* _PROBLEM DETAILS_
In your copy, include every line of the listing below exactly but none of the pictures.

* _DATA BELOW_
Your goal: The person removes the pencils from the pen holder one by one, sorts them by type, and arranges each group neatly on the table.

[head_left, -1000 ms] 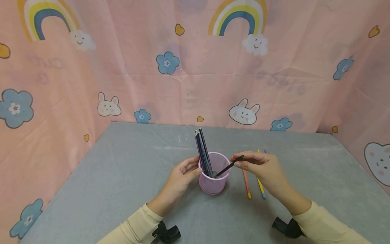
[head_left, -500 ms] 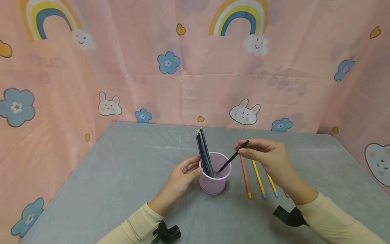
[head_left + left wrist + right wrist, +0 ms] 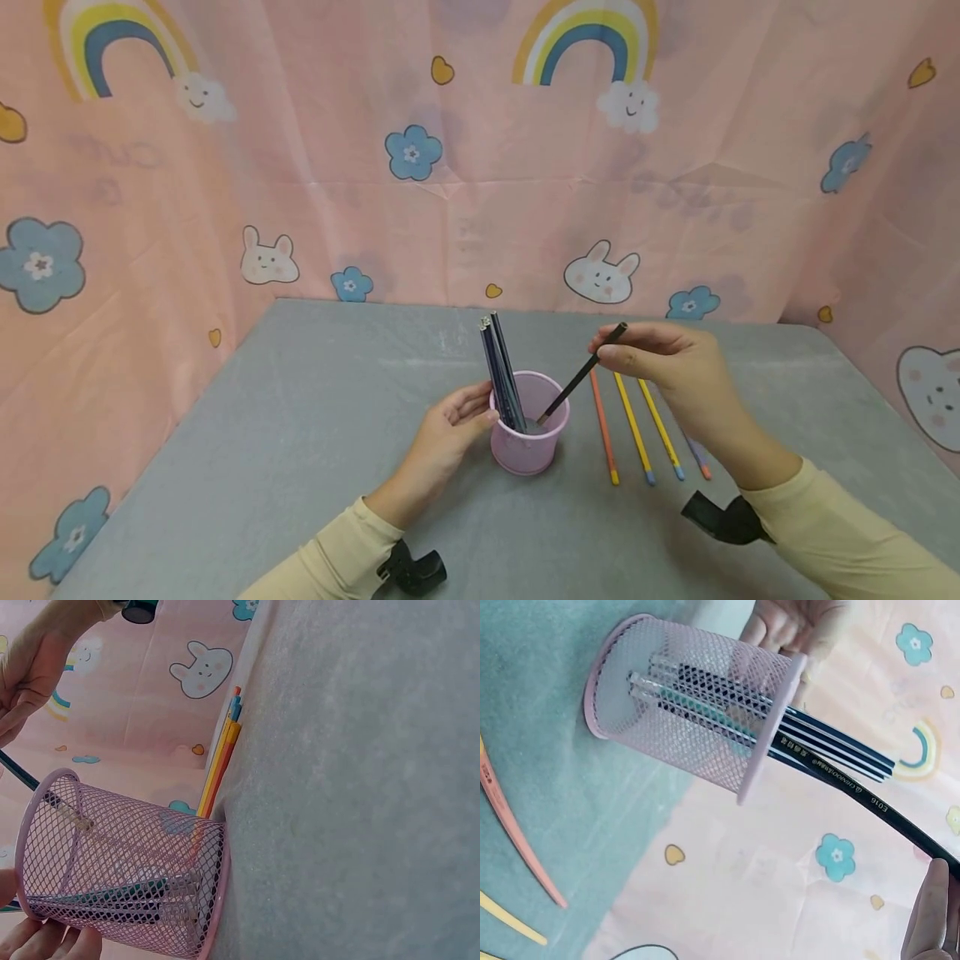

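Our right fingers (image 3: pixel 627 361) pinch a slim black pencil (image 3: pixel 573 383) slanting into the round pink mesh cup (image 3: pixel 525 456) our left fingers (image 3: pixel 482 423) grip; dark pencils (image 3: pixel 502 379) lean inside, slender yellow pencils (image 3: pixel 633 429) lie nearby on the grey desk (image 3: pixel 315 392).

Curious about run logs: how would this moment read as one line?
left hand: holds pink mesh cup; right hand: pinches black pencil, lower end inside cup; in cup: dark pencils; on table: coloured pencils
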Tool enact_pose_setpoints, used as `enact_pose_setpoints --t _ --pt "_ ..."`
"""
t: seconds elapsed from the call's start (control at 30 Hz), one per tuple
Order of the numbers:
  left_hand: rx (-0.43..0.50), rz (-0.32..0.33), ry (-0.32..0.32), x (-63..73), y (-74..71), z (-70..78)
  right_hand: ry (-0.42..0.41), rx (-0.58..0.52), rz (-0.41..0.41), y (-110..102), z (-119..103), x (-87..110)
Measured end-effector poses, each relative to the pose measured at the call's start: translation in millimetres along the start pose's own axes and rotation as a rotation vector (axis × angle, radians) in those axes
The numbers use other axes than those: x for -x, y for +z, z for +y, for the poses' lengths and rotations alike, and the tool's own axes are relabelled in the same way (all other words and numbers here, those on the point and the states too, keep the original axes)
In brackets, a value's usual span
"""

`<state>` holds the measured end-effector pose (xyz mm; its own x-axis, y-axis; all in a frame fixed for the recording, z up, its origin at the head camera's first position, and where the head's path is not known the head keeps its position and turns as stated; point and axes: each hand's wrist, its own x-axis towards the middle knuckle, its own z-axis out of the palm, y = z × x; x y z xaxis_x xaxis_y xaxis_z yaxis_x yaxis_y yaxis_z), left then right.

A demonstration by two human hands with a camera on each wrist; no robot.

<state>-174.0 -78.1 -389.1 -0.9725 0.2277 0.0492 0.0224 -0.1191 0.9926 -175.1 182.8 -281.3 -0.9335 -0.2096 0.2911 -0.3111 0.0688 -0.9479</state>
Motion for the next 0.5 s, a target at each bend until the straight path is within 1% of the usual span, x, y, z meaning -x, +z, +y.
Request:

* _TASK RESPONSE_
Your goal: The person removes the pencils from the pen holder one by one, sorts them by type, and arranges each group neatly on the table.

[head_left, -1000 ms] 
[head_left, -500 ms] 
[head_left + left wrist + right wrist, +0 ms] 

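Our right fingers (image 3: pixel 627 361) pinch a slim black pencil (image 3: pixel 573 383) slanting into the round pink mesh cup (image 3: pixel 525 456) our left fingers (image 3: pixel 482 423) grip; dark pencils (image 3: pixel 502 379) lean inside, slender yellow pencils (image 3: pixel 633 429) lie nearby on the grey desk (image 3: pixel 315 392).

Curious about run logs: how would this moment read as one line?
left hand: holds pink mesh cup; right hand: pinches black pencil, lower end inside cup; in cup: dark pencils; on table: coloured pencils
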Tool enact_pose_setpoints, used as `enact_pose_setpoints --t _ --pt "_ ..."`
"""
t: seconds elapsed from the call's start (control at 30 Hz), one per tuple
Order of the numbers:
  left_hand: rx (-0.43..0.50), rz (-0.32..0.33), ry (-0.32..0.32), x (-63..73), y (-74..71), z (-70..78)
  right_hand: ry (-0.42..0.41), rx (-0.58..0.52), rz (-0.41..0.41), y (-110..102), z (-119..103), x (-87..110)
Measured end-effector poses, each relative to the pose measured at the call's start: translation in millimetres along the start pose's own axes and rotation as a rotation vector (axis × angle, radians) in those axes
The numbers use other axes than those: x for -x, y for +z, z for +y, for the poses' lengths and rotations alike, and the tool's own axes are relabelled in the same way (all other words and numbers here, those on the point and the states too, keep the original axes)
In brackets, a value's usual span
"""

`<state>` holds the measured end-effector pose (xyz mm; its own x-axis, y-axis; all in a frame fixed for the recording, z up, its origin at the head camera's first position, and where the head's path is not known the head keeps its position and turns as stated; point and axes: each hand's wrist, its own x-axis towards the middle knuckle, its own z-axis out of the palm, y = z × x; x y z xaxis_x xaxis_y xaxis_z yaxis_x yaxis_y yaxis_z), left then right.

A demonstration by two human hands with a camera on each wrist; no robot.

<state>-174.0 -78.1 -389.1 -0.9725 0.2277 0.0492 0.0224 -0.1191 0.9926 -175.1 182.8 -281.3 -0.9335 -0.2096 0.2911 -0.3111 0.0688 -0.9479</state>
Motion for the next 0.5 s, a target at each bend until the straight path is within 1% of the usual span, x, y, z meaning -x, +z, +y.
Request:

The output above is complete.